Extract each line of the material that follows exactly and omit its pictures.

# # #

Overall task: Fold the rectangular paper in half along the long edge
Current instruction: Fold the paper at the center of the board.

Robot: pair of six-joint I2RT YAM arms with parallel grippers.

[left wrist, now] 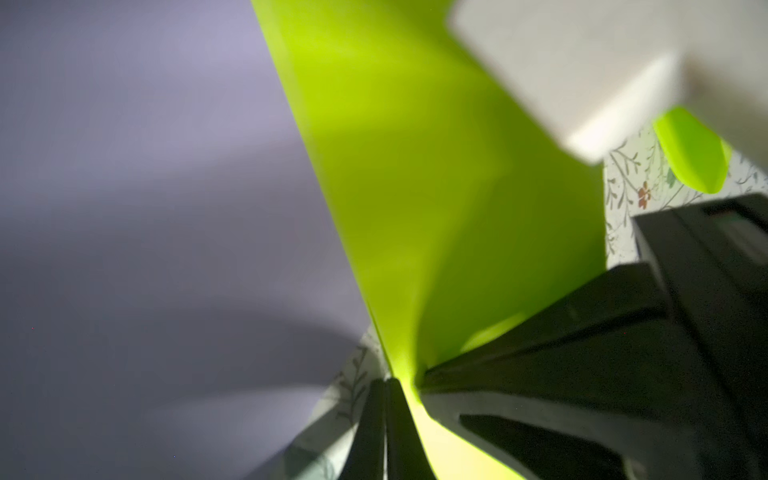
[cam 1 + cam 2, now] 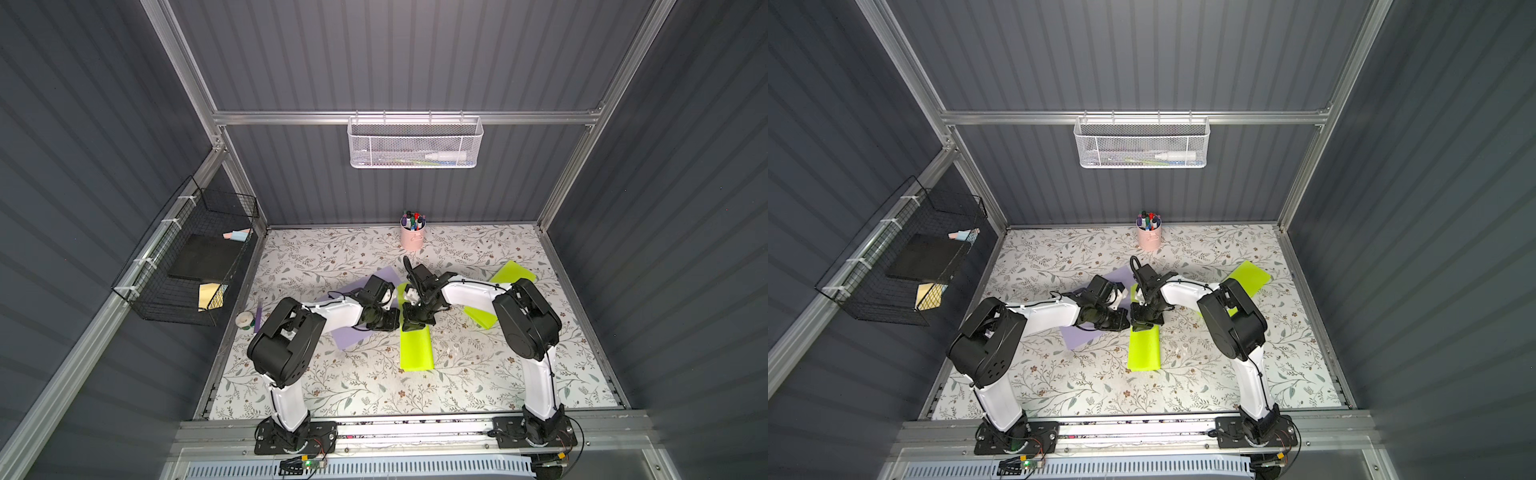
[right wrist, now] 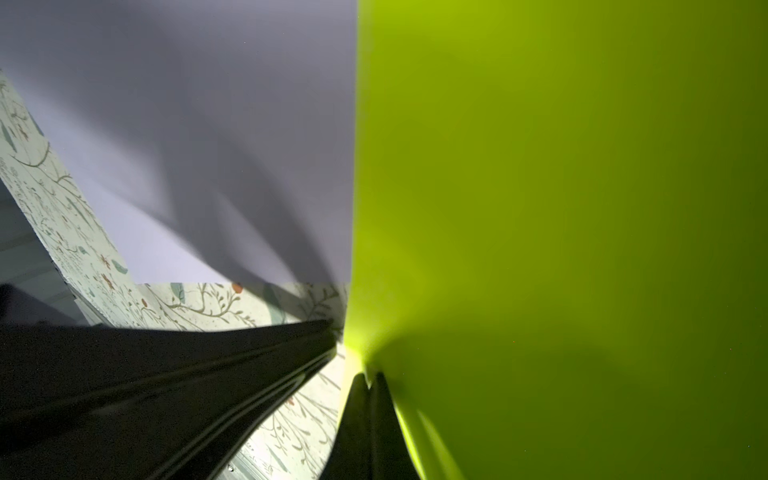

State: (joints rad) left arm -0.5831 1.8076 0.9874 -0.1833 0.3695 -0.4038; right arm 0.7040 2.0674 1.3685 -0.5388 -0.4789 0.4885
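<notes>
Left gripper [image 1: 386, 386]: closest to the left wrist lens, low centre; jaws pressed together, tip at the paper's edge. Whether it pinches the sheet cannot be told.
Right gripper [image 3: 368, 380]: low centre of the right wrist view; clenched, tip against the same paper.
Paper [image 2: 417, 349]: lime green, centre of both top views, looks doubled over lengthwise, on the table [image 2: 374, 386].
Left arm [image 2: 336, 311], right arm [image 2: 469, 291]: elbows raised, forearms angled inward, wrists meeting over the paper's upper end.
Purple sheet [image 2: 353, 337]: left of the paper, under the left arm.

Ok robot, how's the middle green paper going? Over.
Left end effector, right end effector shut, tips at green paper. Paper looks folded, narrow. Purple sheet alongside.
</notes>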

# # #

* ANSWER
Overall task: Fold the rectangular paper in half along the long edge
Current instruction: Fold the paper at the center of the board.

Robot: pair of six-joint I2RT YAM arms with parallel grippers.

[left wrist, now] 
[cam 1 + cam 2, now] 
[right wrist, now] 

State: (joints rad) left arm -0.5831 1.8076 0.9874 -0.1833 0.3695 -0.4038; right arm 0.7040 2.0674 1.3685 -0.5388 -0.4789 0.4885
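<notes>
Left gripper [image 1: 386, 386]: closest to the left wrist lens, low centre; jaws pressed together, tip at the paper's edge. Whether it pinches the sheet cannot be told.
Right gripper [image 3: 368, 380]: low centre of the right wrist view; clenched, tip against the same paper.
Paper [image 2: 417, 349]: lime green, centre of both top views, looks doubled over lengthwise, on the table [image 2: 374, 386].
Left arm [image 2: 336, 311], right arm [image 2: 469, 291]: elbows raised, forearms angled inward, wrists meeting over the paper's upper end.
Purple sheet [image 2: 353, 337]: left of the paper, under the left arm.

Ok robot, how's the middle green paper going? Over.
Left end effector, right end effector shut, tips at green paper. Paper looks folded, narrow. Purple sheet alongside.
</notes>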

Nothing else is required to finish the exercise.